En gros, des mécanismes plutôt complexes ont été créés afin de permettre à un très grand nombre de personnes de traduire de grands volumes de texte. Rien n’empêche les langagiers d’en profiter. L’accès à certaines plates-formes est gratuit, et on voit poindre à l’horizon des plates-formes qui seront non seulement gratuites, mais libres de liens avec des sociétés à but lucratif.

Si on mettait bout à bout tous les avantages que présentent les plates-formes collaboratives des outils disponibles à l’heure actuelle sur le Web, on aurait un système qui nous permettrait de partager un texte de longueur illimitée entre un nombre illimité de traducteurs et de réviseurs. Le système pourrait nous dire, à la fin, qui a fait combien de mots ou combien de temps chacun a passé à traduire.
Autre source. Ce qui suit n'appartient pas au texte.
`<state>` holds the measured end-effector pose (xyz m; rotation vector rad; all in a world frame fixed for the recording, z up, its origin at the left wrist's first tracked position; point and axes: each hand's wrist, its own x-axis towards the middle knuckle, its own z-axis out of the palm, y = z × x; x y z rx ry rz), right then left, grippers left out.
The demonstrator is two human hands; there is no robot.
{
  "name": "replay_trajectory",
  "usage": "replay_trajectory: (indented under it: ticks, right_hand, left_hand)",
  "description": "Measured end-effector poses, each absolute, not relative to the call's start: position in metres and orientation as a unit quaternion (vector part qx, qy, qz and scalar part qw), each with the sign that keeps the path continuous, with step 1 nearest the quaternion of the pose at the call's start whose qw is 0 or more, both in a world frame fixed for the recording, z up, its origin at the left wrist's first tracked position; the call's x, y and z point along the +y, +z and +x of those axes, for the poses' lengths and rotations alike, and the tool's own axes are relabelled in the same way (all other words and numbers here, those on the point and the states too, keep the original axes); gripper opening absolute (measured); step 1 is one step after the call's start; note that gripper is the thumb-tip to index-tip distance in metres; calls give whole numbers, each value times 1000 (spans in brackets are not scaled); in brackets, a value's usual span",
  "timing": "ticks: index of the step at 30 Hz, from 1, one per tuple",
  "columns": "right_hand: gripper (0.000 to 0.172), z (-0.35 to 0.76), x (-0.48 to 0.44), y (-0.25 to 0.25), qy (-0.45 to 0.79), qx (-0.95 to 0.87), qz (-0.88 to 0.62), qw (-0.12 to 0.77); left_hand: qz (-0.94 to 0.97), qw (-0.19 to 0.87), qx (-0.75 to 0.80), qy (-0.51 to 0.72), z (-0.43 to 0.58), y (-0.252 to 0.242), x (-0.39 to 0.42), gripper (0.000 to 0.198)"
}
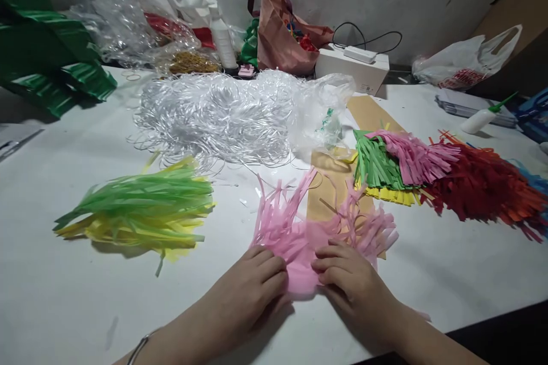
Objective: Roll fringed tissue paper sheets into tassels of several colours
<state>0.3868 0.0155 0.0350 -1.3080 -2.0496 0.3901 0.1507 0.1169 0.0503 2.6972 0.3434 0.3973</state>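
Both hands grip a pink fringed tissue paper (302, 276) at the front of the table. My left hand (261, 279) has its fingers curled on the left part of it, thumb hidden beneath. On the right part, my right hand (346, 274) has its fingers bent over the paper. Strips of the fringe fan away from me over a tan card strip (321, 188). To the left lies a green and yellow tissue tassel (141, 205). Green (377, 162), pink (422, 157) and red (483, 182) fringed tassels lie at the right.
A bundle of white shiny string (214, 114) spreads across the middle back. Behind stand a white bottle (223, 40), a pink bag (278, 34) and a white box (351, 71). A glue bottle (477, 121) lies at the right, green foil (47, 40) at the left.
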Motion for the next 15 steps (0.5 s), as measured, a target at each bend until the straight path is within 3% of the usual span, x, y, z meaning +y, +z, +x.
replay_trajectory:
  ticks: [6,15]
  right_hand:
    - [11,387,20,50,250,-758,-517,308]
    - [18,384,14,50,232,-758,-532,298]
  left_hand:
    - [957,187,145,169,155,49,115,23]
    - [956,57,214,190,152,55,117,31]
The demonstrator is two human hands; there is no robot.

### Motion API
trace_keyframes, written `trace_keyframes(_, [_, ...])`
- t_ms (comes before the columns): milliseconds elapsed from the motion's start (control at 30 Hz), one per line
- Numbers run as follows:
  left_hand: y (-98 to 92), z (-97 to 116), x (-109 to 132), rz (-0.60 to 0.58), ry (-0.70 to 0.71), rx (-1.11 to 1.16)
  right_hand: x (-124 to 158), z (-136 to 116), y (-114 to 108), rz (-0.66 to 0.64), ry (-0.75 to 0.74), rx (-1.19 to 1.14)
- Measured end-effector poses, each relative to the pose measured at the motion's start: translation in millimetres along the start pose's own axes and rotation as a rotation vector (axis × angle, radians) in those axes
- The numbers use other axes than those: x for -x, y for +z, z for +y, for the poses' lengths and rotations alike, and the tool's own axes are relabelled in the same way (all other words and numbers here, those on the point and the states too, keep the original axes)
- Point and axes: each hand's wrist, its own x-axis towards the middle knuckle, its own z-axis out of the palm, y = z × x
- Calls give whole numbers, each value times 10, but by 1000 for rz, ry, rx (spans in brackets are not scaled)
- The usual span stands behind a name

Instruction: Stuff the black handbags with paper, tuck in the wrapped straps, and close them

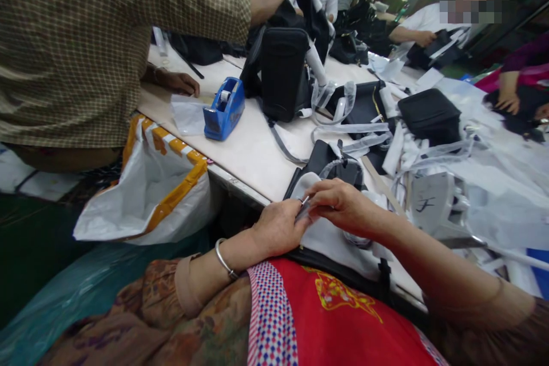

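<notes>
My left hand (281, 227), with a silver bangle on the wrist, is closed on a small piece of clear plastic (303, 210) at the table's near edge. Fingertips of my right hand (338, 203) pinch the same piece from the other side, so the two hands nearly touch. Below them lies a black bag (317, 254) with white padding (338, 246) over it, close against my red apron (334, 303). Part of the bag is hidden by my hands and forearms.
A blue tape dispenser (223, 111) and an upright black bag (283, 71) stand beyond my hands. A white sack (141, 194) hangs at the table's left edge. Plastic wrap and white rolls (397, 146) cover the right side. A person in a checked shirt (77, 51) reaches across.
</notes>
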Motion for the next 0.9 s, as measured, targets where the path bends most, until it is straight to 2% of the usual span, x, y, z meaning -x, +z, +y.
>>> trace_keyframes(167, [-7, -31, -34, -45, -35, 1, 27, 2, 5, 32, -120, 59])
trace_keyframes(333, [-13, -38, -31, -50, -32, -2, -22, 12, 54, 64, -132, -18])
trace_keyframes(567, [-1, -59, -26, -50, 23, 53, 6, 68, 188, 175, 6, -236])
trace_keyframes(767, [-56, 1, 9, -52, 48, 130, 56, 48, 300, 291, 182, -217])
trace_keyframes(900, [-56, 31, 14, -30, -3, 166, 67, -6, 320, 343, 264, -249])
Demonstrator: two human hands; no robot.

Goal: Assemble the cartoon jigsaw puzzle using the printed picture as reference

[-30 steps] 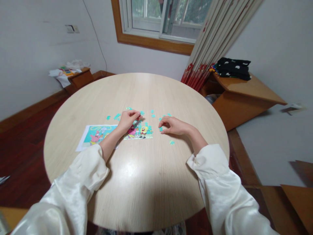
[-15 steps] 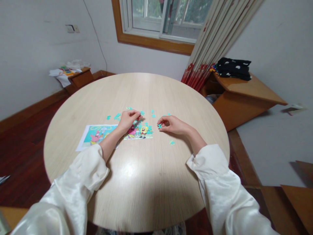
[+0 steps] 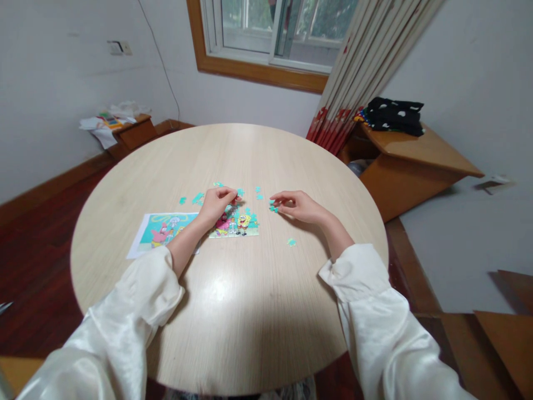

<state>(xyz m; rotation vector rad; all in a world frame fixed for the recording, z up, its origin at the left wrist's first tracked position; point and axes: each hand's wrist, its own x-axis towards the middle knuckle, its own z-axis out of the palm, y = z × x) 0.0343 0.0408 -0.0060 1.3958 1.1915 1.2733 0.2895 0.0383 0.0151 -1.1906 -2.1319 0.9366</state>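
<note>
A partly assembled cartoon jigsaw puzzle lies on the round wooden table, next to a printed reference picture. My left hand rests on the puzzle's upper left corner, fingers curled and pinched near a piece at its top edge. To the right of the puzzle, my right hand pinches a small teal puzzle piece between thumb and fingers. Several loose teal pieces lie scattered behind the puzzle, and one lone piece sits near my right wrist.
A low wooden cabinet with folded dark clothing stands at the right, beside a curtain. At the back left, a small wooden stand holds papers. A window is behind the table.
My right hand lifted a teal piece off the table and drew it slightly up and toward the puzzle. My left hand stayed in place.
</note>
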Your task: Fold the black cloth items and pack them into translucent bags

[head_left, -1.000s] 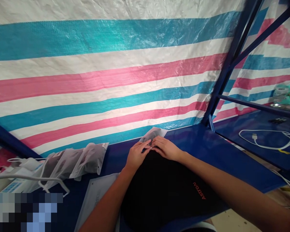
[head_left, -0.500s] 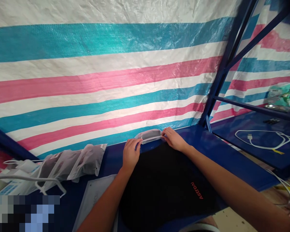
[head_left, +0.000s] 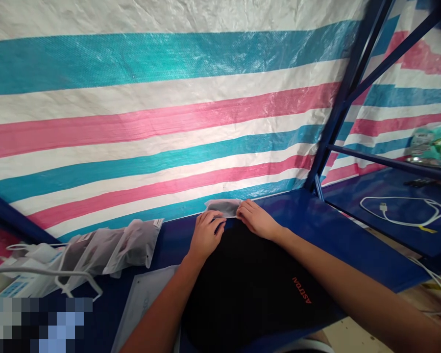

On aurait des réviseurs qui se mettraient à l’œuvre quelques minutes à peine après les traducteurs au lieu d’attendre des heures. On aurait une révision par les pairs presque instantanée, et une validation pour les parties douteuses par des pairs qui sont aussi des experts du domaine.

On aurait une mémoire de traduction gratuite et mise à jour en temps réel, avec un outil permettant de consigner sur-le-champ les difficultés de traduction et de créer des fiches minimalistes. Les clients auraient même la possibilité d’insérer des notes pendant que s’effectue la traduction, indiquant pourquoi ils ont des craintes ou des réserves quant à certains choix des traducteurs.

On ne sait jamais, peut-être que d’aucuns sont déjà à l’œuvre, peut-être que d’autres s’y mettront bientôt. De nombreuses initiatives sont déjà en cours, dont certaines comprennent un haut degré d’ouverture et de partage.